As with the onset of clinical effects, the duration of effects is quite varied. Once ionophore exposure stops, clinical signs may continue for as little as a few days or as long as 3 months.^4,5,7,13,14 The duration of clinical signs is thought to correlate with the severity of the clinical signs at the time exposure was terminated. Because ionophores are lipid soluble and clinical severity is dose-related, it is likely that there is either a long terminal elimination phase from the tissue compartments or a longer period of tissue repair in the more severely affected animals.

Ionophores appear to be extensively metabolized and are primarily eliminated in the feces in dogs.¹⁰ Less than 2% of a dose of laidlomycin propionate was eliminated in the urine as either the parent drug or its metabolites. Dogs metabolize laidlomycin propionate to at least 11 different metabolites.¹⁰ However, it is not known whether the ionophore metabolites retain any of their ionophore transport capability.

MECHANISM OF TOXICITY

Translocation of ions and disruption of ion gradients are responsible for the therapeutic and toxic effects of ionophores.^15,16 Translocation of ions across the mitochondria disrupts mitochondrial energy production and causes mitochondrial swelling and fragmentation.^17–19 This loss of energy production is at least partially responsible for the cell death and tissue necrosis associated with ionophore poisoning.

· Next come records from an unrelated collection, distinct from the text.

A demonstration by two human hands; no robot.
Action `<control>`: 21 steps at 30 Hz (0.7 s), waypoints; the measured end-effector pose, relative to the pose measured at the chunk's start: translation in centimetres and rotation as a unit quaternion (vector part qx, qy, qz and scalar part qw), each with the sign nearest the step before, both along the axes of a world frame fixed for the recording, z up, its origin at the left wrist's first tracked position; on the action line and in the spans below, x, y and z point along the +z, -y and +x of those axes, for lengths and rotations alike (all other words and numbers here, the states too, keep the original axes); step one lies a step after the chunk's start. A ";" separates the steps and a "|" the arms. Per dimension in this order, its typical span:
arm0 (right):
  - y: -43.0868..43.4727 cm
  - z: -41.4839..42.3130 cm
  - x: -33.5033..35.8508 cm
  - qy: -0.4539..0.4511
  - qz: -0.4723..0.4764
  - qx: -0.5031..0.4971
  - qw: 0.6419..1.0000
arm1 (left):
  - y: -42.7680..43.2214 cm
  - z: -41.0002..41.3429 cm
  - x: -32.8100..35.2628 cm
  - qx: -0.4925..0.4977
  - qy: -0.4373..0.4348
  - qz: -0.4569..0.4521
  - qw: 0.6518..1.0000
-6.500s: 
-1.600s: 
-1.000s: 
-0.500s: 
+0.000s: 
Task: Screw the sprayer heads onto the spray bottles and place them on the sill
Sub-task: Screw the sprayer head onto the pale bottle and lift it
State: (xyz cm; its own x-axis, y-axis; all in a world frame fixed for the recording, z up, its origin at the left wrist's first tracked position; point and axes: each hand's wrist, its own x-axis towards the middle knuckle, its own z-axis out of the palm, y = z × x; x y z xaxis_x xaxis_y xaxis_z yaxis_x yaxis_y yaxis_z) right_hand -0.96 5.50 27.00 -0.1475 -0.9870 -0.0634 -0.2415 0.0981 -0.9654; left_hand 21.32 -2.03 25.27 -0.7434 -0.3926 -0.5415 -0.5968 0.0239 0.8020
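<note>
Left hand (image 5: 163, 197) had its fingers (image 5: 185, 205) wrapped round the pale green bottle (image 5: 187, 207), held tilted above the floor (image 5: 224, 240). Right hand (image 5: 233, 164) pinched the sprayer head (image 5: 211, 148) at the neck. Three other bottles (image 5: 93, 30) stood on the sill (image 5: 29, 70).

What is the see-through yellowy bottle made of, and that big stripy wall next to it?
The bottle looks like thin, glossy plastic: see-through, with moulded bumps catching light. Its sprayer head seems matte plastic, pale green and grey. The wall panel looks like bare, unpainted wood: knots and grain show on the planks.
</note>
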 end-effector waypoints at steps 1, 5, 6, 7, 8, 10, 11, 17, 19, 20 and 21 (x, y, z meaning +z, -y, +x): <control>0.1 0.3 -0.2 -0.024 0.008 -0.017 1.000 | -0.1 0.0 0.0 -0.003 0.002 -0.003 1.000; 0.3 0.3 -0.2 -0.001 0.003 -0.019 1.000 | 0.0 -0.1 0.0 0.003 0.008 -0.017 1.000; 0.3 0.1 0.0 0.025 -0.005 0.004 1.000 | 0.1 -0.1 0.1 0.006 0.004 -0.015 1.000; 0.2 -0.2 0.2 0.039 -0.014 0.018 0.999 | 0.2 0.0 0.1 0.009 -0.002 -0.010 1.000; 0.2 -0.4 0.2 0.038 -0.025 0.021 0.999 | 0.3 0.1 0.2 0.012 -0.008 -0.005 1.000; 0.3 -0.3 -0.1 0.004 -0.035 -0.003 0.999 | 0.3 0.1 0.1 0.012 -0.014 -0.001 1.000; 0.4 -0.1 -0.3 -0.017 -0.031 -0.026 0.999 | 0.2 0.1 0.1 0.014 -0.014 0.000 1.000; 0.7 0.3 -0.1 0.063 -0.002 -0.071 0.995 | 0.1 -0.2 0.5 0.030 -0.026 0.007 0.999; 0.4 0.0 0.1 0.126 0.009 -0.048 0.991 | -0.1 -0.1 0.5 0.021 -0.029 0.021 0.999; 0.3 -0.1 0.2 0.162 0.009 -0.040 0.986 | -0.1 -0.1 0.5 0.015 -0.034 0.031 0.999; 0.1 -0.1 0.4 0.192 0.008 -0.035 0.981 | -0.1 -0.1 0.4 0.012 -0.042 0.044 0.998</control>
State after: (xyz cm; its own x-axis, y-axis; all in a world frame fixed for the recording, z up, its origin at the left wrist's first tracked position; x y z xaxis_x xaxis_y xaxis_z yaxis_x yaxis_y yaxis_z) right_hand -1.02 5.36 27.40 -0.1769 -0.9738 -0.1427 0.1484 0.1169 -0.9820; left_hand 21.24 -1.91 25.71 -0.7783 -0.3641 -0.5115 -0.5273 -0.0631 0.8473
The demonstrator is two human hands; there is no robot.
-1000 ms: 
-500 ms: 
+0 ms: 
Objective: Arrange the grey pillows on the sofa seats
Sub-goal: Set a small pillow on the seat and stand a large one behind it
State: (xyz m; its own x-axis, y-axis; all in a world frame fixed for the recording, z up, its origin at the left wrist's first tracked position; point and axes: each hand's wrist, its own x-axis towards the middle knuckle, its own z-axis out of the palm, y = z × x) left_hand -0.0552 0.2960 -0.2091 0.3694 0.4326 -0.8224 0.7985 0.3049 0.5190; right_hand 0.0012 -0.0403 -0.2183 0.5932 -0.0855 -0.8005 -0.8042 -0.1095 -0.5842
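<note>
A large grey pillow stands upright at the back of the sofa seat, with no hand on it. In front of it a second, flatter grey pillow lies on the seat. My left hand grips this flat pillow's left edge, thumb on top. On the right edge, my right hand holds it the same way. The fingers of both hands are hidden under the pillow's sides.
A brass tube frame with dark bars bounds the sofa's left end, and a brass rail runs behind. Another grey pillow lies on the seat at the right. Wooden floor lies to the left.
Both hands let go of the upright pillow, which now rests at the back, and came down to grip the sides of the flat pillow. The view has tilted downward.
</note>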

The translocation of ions across the plasma membrane by ionophores also inhibits the activity of excitable tissues. The disruption of potassium, hydrogen, calcium, and sodium concentrations in excitable cells alters resting potentials, action potentials, and contractility.^20–26 In rat neuronal cell cultures, lasalocid causes neuronal cell damage and death, but spares the nonneuronal cells.²⁷ The alteration in excitable tissues can decrease or halt neurological, cardiac, and skeletal muscle functions.